Binarly Inc., a cybersecurity company building technology to address repeatable security failures in the firmware supply chain, today announced $3.6 million in seed funding from WestWave Capital and Acrobator Ventures. Prominent cybersecurity leaders Michael Sutton, Thomas ‘Halvar Flake’ Dullien, Jamie Butler, Ryan Permeh, Bryson Bort, Pedram Amini, Chris Ueland and David Mandel from Emerging Ventures also joined as investors.
Binarly is co-founded by security pioneers Alex Matrosov and Claudiu Teodorescu, who previously worked on hardware and software security at NVIDIA, Intel Corp., ESET, BlackBerry, Cylance and FireEye. Matrosov, a highly regarded researcher who is regularly credited with major vulnerability discoveries, is co-author of Rootkits and Bootkits, a seminal book that explains how to understand and counter sophisticated, advanced threats buried deep in a machine’s boot process or UEFI firmware.
Binarly has built a SaaS platform for analyzing, understanding and responding to silent, currently undetectable security threats at the firmware layer. Using a combination of machine learning and deep code inspection at the binary level, Binarly enables security teams to have real visibility into hardware and firmware failures and a simple way to recover from sophisticated attacks below the operating system.

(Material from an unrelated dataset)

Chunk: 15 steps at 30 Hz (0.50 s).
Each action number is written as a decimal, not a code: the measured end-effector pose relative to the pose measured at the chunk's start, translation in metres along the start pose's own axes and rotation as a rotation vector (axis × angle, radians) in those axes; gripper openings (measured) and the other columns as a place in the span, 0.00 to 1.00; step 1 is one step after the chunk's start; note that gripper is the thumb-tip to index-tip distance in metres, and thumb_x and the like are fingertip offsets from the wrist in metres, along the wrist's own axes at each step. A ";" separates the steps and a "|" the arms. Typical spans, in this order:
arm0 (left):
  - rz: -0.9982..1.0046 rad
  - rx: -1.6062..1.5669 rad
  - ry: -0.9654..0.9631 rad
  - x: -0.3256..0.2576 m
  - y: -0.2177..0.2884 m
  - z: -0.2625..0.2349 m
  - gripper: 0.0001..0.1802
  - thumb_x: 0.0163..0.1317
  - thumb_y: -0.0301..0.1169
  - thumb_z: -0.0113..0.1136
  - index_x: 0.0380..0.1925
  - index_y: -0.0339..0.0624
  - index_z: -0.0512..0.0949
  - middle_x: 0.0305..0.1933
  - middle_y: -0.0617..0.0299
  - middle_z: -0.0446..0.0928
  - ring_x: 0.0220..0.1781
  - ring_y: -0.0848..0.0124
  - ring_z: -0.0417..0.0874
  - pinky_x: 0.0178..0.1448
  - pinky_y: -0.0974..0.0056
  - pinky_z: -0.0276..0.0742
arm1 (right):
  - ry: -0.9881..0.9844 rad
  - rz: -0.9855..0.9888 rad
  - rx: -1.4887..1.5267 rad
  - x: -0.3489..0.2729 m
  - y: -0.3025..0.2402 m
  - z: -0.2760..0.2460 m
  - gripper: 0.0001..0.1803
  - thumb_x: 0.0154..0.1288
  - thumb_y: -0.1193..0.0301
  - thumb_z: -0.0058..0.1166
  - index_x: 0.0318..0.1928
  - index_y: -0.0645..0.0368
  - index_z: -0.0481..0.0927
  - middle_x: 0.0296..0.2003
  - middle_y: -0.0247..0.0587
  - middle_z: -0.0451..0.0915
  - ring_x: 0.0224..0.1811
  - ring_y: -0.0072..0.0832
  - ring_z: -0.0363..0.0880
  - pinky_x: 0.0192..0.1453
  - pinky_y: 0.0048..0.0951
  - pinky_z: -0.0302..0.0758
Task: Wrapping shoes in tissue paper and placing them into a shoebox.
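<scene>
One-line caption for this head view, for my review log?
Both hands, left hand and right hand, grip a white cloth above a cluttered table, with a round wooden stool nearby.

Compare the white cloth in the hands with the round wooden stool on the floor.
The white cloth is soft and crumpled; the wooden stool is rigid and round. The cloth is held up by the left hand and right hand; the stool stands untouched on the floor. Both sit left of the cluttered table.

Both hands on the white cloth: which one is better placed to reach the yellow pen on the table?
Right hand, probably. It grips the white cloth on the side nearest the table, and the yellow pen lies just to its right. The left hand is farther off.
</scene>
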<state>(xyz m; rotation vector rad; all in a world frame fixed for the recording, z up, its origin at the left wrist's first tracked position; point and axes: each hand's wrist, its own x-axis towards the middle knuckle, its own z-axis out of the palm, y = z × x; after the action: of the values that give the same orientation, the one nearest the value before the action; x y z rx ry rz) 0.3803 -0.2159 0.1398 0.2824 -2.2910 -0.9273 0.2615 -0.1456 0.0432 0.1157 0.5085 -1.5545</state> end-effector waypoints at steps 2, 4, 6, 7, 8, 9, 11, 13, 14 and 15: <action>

Binarly also developed its own technology for vulnerability management and protecting the firmware supply chain from repeatable failures. The company’s approach uses semantic properties of the binary code to improve detection accuracy by limiting the number of false positives.
So far this year, Binarly has coordinated the disclosure of 107 critical firmware security vulnerabilities affecting the entire enterprise device ecosystem. The company worked with security response teams at Insyde, AMI, Lenovo, Dell, HP, HPE, Siemens, Fujitsu, Atos, Intel, AMD and many other vendors to mitigate high-impact security issues across the computing landscape. Many of these vulnerabilities demonstrate the complexities of the firmware supply chain that negatively disrupt the timeline for patch delivery and identification of impacted parties.
“The current approach in the industry is to detect risks related to the firmware by leveraging the current version number of the firmware update against a public database of vulnerabilities and threats. This leads to firmware supply chain failures because known vulnerabilities that are not associated with a certain version number of a firmware release will not be detected thus keeping the ‘doors’ open for an attacker,” Matrosov said.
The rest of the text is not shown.